Monitoring the performance of investment portfolios and rebalancing them in a disciplined fashion are not exactly the most exciting aspects of wealth management, but they are crucial to successful outcomes. We can do everything else right, fail here, and find that we have discharged our stewardship responsibilities poorly.

The phrase “in a disciplined fashion” was not an accident. There are two reasons why families fail to monitor portfolios appropriately and to rebalance them properly. The first is the boredom factor, and the answer to that is the same answer we would give to any boring-but-important job: discipline. It's simply part of the job we have to do, and we have to take the good with the bad. Otherwise, we are not intelligent investors carrying out serious stewardship responsibilities, we are simply dilettantes.

The second obstacle is overenthusiasm or overpessimism. If the markets are in a bull phase, we will be sorely tempted to let our gains run. Some of that is acceptable—markets do tend to be characterized by momentum. But there are limits. We originally set those limits (I hope) in calm moments, before we were faced with temptation. Then, no matter how strong the markets appear to be, and no matter how certain we are that they will continue to rise, once our maximum exposure has been reached we must—must—rebalance.

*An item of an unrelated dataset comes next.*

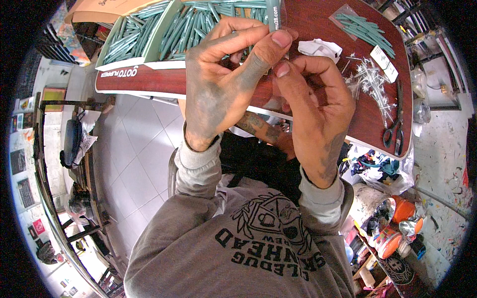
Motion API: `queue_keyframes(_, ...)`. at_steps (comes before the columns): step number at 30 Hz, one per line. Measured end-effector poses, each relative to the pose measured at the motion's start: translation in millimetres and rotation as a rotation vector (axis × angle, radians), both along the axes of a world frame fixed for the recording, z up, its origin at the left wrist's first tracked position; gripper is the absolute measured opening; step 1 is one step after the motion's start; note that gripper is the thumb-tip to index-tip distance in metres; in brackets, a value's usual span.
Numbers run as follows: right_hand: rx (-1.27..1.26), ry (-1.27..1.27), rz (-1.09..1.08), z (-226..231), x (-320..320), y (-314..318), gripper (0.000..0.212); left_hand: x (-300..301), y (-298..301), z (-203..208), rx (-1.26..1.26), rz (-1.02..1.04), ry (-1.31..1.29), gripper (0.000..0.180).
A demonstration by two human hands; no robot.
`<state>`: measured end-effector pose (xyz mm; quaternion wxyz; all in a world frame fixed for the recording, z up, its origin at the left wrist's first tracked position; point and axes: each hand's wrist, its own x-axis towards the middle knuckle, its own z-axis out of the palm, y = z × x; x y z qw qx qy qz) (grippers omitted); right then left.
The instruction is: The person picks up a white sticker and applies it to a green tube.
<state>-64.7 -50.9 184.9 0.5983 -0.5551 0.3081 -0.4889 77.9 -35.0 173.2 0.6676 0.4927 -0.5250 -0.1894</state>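
My left hand and my right hand are raised close together over the near edge of the dark red table. Both are closed, thumb against fingers, with their tips almost meeting. Whatever they pinch is small and mostly hidden by the fingers, so I cannot make out what it is. Just beyond the left thumb stands a dark green strip with white print; I cannot tell whether it is held. Behind my left hand, a pale green box with dividers holds many slim green pen-like sticks.
On the dark red table, to the right, lie more green sticks on clear plastic, a crumpled white wrapper, a white card, a heap of thin clear plastic pieces and black-handled scissors. A cardboard box stands far left.
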Motion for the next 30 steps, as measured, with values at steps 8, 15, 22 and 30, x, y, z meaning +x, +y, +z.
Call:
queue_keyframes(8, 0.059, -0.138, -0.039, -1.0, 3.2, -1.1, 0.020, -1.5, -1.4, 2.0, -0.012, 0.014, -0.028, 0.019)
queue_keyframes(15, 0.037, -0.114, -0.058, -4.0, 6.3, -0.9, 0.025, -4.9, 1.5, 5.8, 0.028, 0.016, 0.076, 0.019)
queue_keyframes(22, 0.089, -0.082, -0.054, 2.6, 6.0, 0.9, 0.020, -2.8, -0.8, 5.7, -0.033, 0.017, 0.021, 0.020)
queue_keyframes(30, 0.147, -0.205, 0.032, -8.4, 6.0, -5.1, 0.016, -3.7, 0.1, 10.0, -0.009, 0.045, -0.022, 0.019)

Taking money off the table during strong markets is the way wealth is preserved.

Similarly, overpessimism can also be the enemy of wealth preservation. In a bear market our lower ranges will be frequently tested and often exceeded, and it can be very tempting to ignore the absolute minimum exposures we set for ourselves—or, worse, to abandon those market sectors altogether. All this will do is put us on the sidelines when the recovery occurs. We will have taken our lumps during the bear phase of the market, but we won't get the benefit of the bull phase. This is no way to run a portfolio.


Practice Tip

Investors sometimes point out that disciplined rebalancing actually causes harm to a portfolio. For example, during much of the 1980s and 1990s, rebalancing in international and emerging markets equities generally took money out of better-performing domestic stocks and put it in underperforming foreign stocks, retarding the growth of the portfolio. True enough—but only true in retrospect, which is the case with every aspect of wealth management. If we had known that foreign stocks would underperform, we certainly would have avoided them, but that outcome was unknowable. People who claim they know in advance which assets will outperform—that is, market timers—have the worst of all investment track records.

Disciplined rebalancing will, on occasion, slightly hurt our clients' performance, rather than help it. But overall it will help far more than it will hurt, and we want those odds on our side. Most important of all—and it's crucial to communicate this to clients—rebalancing keeps the risk level of the portfolio within the bounds we and the client have already established.